(Information supplied):
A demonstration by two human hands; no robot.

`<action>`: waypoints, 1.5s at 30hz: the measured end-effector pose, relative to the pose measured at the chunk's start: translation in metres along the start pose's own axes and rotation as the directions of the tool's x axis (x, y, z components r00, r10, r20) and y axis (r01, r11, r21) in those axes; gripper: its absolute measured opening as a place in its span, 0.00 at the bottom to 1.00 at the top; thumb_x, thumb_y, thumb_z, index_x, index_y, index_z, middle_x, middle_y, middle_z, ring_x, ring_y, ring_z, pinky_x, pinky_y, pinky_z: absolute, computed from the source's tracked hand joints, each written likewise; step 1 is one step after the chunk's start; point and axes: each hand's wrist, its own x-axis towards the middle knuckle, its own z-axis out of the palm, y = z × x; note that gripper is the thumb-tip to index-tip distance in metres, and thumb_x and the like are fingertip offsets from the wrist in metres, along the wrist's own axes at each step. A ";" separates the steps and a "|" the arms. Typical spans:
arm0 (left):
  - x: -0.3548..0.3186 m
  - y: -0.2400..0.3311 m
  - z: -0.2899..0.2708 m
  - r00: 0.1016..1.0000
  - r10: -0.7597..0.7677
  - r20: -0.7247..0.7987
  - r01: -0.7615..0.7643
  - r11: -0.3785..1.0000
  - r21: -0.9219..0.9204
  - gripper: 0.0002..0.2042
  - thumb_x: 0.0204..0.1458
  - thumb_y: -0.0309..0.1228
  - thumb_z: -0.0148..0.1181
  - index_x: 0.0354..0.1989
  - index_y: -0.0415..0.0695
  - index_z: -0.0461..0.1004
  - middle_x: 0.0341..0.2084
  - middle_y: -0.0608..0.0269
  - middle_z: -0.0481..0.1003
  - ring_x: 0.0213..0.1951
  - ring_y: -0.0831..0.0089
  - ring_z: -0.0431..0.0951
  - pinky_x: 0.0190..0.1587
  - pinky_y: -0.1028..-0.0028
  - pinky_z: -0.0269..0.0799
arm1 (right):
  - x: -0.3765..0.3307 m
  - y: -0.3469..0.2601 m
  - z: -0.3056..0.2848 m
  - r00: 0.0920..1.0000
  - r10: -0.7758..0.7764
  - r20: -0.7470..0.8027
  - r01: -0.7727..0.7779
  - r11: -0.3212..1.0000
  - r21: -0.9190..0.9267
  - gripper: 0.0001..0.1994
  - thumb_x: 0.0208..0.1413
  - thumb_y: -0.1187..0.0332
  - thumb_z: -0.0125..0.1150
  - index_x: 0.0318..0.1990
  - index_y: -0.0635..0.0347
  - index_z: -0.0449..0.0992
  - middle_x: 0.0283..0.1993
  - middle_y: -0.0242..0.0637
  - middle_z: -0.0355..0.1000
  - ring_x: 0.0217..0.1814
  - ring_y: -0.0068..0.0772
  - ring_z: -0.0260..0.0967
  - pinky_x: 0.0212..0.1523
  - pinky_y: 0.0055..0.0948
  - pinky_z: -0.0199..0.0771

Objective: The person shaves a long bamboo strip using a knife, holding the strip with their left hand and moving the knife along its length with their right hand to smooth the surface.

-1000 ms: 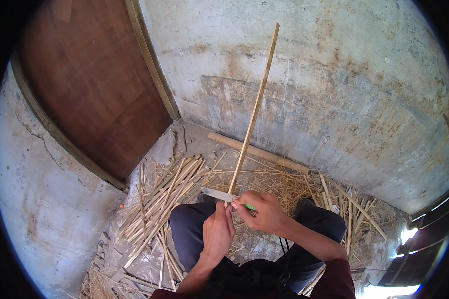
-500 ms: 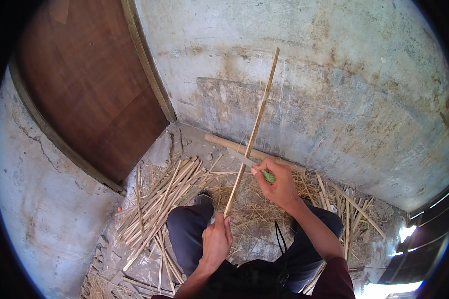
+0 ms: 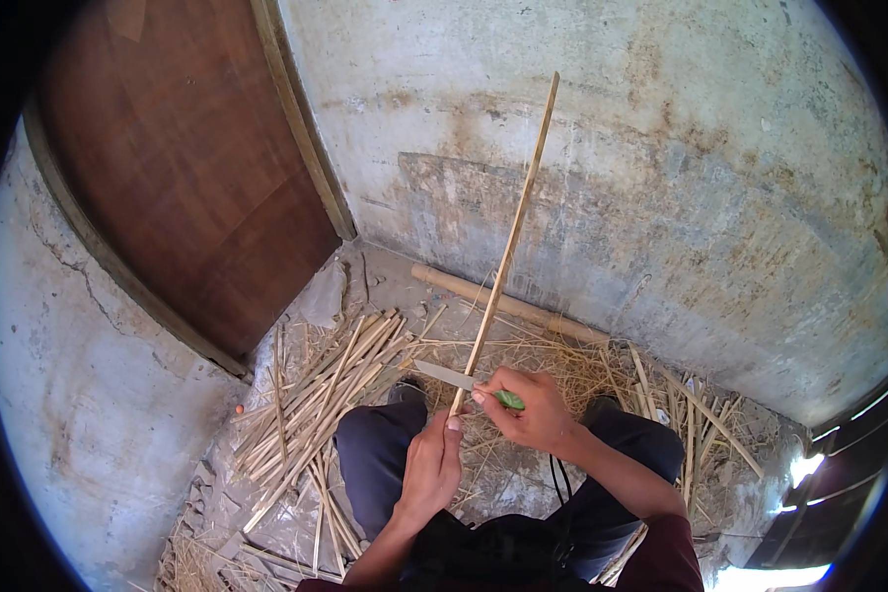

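Note:
A long, thin bamboo strip (image 3: pixel 521 214) slants up and away between my knees, its far end in front of the wall. My left hand (image 3: pixel 430 462) is closed around the strip's near end. In my right hand (image 3: pixel 531 407) is a knife (image 3: pixel 446 373) with a green handle, gripped with the fingers wrapped round it. The blade points left and lies across the strip, a short way beyond my left hand. Fine shavings curl from the strip about midway along.
Many split bamboo strips (image 3: pixel 331 400) lie piled on the floor at left, more strips (image 3: pixel 696 419) at right. A thick bamboo pole (image 3: pixel 508 304) lies along the wall (image 3: pixel 661 197). Shavings (image 3: pixel 553 355) cover the floor between. A brown door (image 3: pixel 187 178) stands at far left.
My right hand has drawn the knife down along the strip, close to my left hand. My left hand keeps its hold on the near end.

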 end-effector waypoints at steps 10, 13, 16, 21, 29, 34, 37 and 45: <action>0.008 -0.014 0.008 0.991 0.065 -0.116 -0.075 0.994 -0.082 0.11 0.72 0.28 0.59 0.55 0.36 0.80 0.26 0.59 0.77 0.25 0.73 0.73 0.30 0.68 0.68 | -0.007 -0.001 0.013 0.997 -0.069 -0.027 0.069 0.997 0.024 0.05 0.63 0.72 0.70 0.39 0.61 0.79 0.34 0.42 0.81 0.33 0.47 0.83 0.31 0.40 0.80; 0.005 -0.018 0.006 0.998 -0.019 -0.054 0.004 0.962 -0.272 0.10 0.71 0.29 0.61 0.54 0.36 0.81 0.25 0.69 0.75 0.25 0.85 0.66 0.26 0.74 0.61 | -0.009 -0.001 0.010 0.994 -0.107 -0.017 0.108 0.993 0.041 0.05 0.62 0.71 0.71 0.39 0.60 0.79 0.34 0.40 0.80 0.31 0.44 0.82 0.29 0.38 0.79; 0.004 -0.008 0.004 0.993 -0.119 -0.001 0.111 0.929 -0.353 0.10 0.72 0.29 0.61 0.54 0.37 0.82 0.25 0.76 0.74 0.25 0.90 0.61 0.25 0.77 0.55 | -0.013 -0.002 0.007 0.997 -0.056 0.051 0.056 0.998 -0.010 0.06 0.61 0.73 0.74 0.38 0.62 0.81 0.33 0.43 0.81 0.30 0.39 0.83 0.29 0.34 0.77; 0.005 -0.010 0.005 0.993 -0.107 -0.045 0.080 0.910 -0.407 0.09 0.73 0.29 0.60 0.52 0.38 0.82 0.25 0.79 0.73 0.24 0.92 0.59 0.24 0.79 0.51 | -0.013 0.000 0.009 0.994 -0.108 0.027 0.110 0.993 -0.049 0.05 0.59 0.73 0.76 0.38 0.61 0.83 0.30 0.38 0.78 0.25 0.35 0.78 0.25 0.32 0.74; 0.006 -0.010 0.007 0.989 -0.041 -0.144 -0.008 0.945 -0.328 0.10 0.71 0.27 0.62 0.55 0.39 0.84 0.21 0.81 0.70 0.21 0.93 0.56 0.22 0.78 0.47 | -0.007 -0.006 0.005 0.973 -0.228 -0.032 0.218 0.959 -0.181 0.04 0.60 0.74 0.74 0.36 0.59 0.83 0.28 0.35 0.76 0.21 0.31 0.74 0.21 0.32 0.71; -0.013 -0.007 0.003 0.993 -0.114 -0.035 0.095 0.935 -0.341 0.10 0.72 0.29 0.61 0.55 0.40 0.84 0.22 0.81 0.69 0.21 0.93 0.56 0.22 0.79 0.46 | 0.018 0.013 -0.026 0.962 -0.179 -0.207 0.141 0.973 -0.184 0.06 0.63 0.74 0.72 0.34 0.60 0.81 0.25 0.36 0.76 0.22 0.29 0.76 0.23 0.31 0.71; -0.015 -0.015 0.006 0.993 -0.117 -0.013 0.105 0.929 -0.354 0.10 0.73 0.30 0.61 0.55 0.41 0.84 0.22 0.81 0.69 0.22 0.93 0.55 0.22 0.79 0.46 | 0.027 0.017 -0.036 0.949 -0.124 -0.289 0.078 0.983 -0.166 0.07 0.65 0.73 0.71 0.34 0.60 0.79 0.24 0.38 0.76 0.23 0.29 0.76 0.23 0.31 0.71; 0.001 -0.014 0.000 0.995 -0.101 -0.023 0.087 0.934 -0.346 0.11 0.73 0.31 0.60 0.57 0.42 0.84 0.23 0.80 0.71 0.22 0.92 0.56 0.23 0.79 0.47 | 0.001 0.011 -0.010 0.971 -0.234 0.047 0.238 0.965 -0.113 0.03 0.60 0.72 0.74 0.38 0.59 0.84 0.29 0.36 0.79 0.21 0.31 0.75 0.21 0.32 0.70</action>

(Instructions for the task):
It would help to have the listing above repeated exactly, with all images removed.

(Written reply):
A demonstration by two human hands; no robot.

`<action>`: waypoints, 1.5s at 30hz: the measured end-effector pose, relative to the pose measured at the chunk's start: translation in metres along the start pose's own axes and rotation as the directions of the tool's x axis (x, y, z components r00, r10, r20) and y axis (r01, r11, r21) in those axes; gripper: its absolute measured opening as a place in its span, 0.00 at the bottom to 1.00 at the top; thumb_x, thumb_y, thumb_z, index_x, index_y, index_z, middle_x, middle_y, middle_z, ring_x, ring_y, ring_z, pinky_x, pinky_y, pinky_z: absolute, computed from the source's tracked hand joints, each written likewise; step 1 is one step after the chunk's start; point and axes: each hand's wrist, its own x-axis towards the middle knuckle, its own z-axis out of the palm, y = z × x; note that gripper is the thumb-tip to index-tip distance in metres, and thumb_x and the like are fingertip offsets from the wrist in metres, along the wrist's own axes at each step. A ";" separates the steps and a "|" the arms. Typical spans:
arm0 (left):
  - x: -0.3548..0.3186 m
  - y: -0.2400..0.3311 m
  - z: -0.2899..0.2708 m
  - r00: 0.1016..1.0000
  - r10: -0.7597..0.7677
  - r20: -0.7247..0.7987
  - r01: -0.7615..0.7643
  - r11: -0.3785..1.0000
  - r21: -0.9219..0.9204
  - gripper: 0.0002..0.2042
  - thumb_x: 0.0204..0.1458
  - thumb_y: -0.0309..0.1228
  - thumb_z: -0.0148..0.1181
  - index_x: 0.0354..0.1989
  - index_y: -0.0415..0.0695
  - index_z: -0.0461..0.1004
  - middle_x: 0.0341..0.2084
  - middle_y: -0.0608..0.0269
  - middle_z: -0.0481..0.1003
  - ring_x: 0.0213..0.1951
  - ring_y: -0.0831..0.0089
  - ring_z: -0.0431..0.0951
  - pinky_x: 0.0190..0.1587
  - pinky_y: -0.1028..-0.0028
  - pinky_z: -0.0269..0.0799
arm1 (right):
  - x: -0.3765..0.3307 m
  - y: -0.3469..0.2601 m
  - z: -0.3056..0.2848 m
  - r00: 0.0920..1.0000
  - r10: -0.7758..0.7764
  - r20: -0.7470..0.8027
  - r01: -0.7727..0.7779
  - r11: -0.3212..1.0000
  - r21: -0.9190..0.9267
  - gripper: 0.0001..0.1994
  - thumb_x: 0.0208..0.1413
  - thumb_y: -0.1187..0.0332
  - thumb_z: -0.0125..0.1150
  - index_x: 0.0318..0.1990
  - index_y: -0.0635..0.0347
  - index_z: -0.0449..0.0992
  - middle_x: 0.0283..0.1993
  - middle_y: -0.0242..0.0637
  - middle_z: -0.0355..0.1000
  - ring_x: 0.0217..0.1814
  - ring_y: -0.0068..0.0772
  - ring_z: -0.0260..0.0967
  - pinky_x: 0.0212..0.1523
  - pinky_y: 0.0055..0.0948
  - pinky_z: -0.0199..0.0771

Objective: The person shaves a long bamboo strip using a knife, holding the strip with their left hand and moving the knife along its length with their right hand to smooth the surface.

-1000 ms: 
-500 ms: 
+0 ms: 

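Note:
A long, thin bamboo strip (image 3: pixel 521 214) slants up and away between my knees, its far end in front of the wall. My left hand (image 3: pixel 430 462) is closed around the strip's near end. In my right hand (image 3: pixel 531 407) is a knife (image 3: pixel 446 373) with a green handle, gripped with the fingers wrapped round it. The blade points left and lies across the strip, a short way beyond my left hand. Fine shavings curl from the strip about midway along.
Many split bamboo strips (image 3: pixel 331 400) lie piled on the floor at left, more strips (image 3: pixel 696 419) at right. A thick bamboo pole (image 3: pixel 508 304) lies along the wall (image 3: pixel 661 197). Shavings (image 3: pixel 553 355) cover the floor between. A brown door (image 3: pixel 187 178) stands at far left.
My right hand has drawn the knife down along the strip, close to my left hand. My left hand keeps its hold on the near end.
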
 end-effector waypoints at steps 10, 13, 16, 21, 29, 34, 37 and 45: <action>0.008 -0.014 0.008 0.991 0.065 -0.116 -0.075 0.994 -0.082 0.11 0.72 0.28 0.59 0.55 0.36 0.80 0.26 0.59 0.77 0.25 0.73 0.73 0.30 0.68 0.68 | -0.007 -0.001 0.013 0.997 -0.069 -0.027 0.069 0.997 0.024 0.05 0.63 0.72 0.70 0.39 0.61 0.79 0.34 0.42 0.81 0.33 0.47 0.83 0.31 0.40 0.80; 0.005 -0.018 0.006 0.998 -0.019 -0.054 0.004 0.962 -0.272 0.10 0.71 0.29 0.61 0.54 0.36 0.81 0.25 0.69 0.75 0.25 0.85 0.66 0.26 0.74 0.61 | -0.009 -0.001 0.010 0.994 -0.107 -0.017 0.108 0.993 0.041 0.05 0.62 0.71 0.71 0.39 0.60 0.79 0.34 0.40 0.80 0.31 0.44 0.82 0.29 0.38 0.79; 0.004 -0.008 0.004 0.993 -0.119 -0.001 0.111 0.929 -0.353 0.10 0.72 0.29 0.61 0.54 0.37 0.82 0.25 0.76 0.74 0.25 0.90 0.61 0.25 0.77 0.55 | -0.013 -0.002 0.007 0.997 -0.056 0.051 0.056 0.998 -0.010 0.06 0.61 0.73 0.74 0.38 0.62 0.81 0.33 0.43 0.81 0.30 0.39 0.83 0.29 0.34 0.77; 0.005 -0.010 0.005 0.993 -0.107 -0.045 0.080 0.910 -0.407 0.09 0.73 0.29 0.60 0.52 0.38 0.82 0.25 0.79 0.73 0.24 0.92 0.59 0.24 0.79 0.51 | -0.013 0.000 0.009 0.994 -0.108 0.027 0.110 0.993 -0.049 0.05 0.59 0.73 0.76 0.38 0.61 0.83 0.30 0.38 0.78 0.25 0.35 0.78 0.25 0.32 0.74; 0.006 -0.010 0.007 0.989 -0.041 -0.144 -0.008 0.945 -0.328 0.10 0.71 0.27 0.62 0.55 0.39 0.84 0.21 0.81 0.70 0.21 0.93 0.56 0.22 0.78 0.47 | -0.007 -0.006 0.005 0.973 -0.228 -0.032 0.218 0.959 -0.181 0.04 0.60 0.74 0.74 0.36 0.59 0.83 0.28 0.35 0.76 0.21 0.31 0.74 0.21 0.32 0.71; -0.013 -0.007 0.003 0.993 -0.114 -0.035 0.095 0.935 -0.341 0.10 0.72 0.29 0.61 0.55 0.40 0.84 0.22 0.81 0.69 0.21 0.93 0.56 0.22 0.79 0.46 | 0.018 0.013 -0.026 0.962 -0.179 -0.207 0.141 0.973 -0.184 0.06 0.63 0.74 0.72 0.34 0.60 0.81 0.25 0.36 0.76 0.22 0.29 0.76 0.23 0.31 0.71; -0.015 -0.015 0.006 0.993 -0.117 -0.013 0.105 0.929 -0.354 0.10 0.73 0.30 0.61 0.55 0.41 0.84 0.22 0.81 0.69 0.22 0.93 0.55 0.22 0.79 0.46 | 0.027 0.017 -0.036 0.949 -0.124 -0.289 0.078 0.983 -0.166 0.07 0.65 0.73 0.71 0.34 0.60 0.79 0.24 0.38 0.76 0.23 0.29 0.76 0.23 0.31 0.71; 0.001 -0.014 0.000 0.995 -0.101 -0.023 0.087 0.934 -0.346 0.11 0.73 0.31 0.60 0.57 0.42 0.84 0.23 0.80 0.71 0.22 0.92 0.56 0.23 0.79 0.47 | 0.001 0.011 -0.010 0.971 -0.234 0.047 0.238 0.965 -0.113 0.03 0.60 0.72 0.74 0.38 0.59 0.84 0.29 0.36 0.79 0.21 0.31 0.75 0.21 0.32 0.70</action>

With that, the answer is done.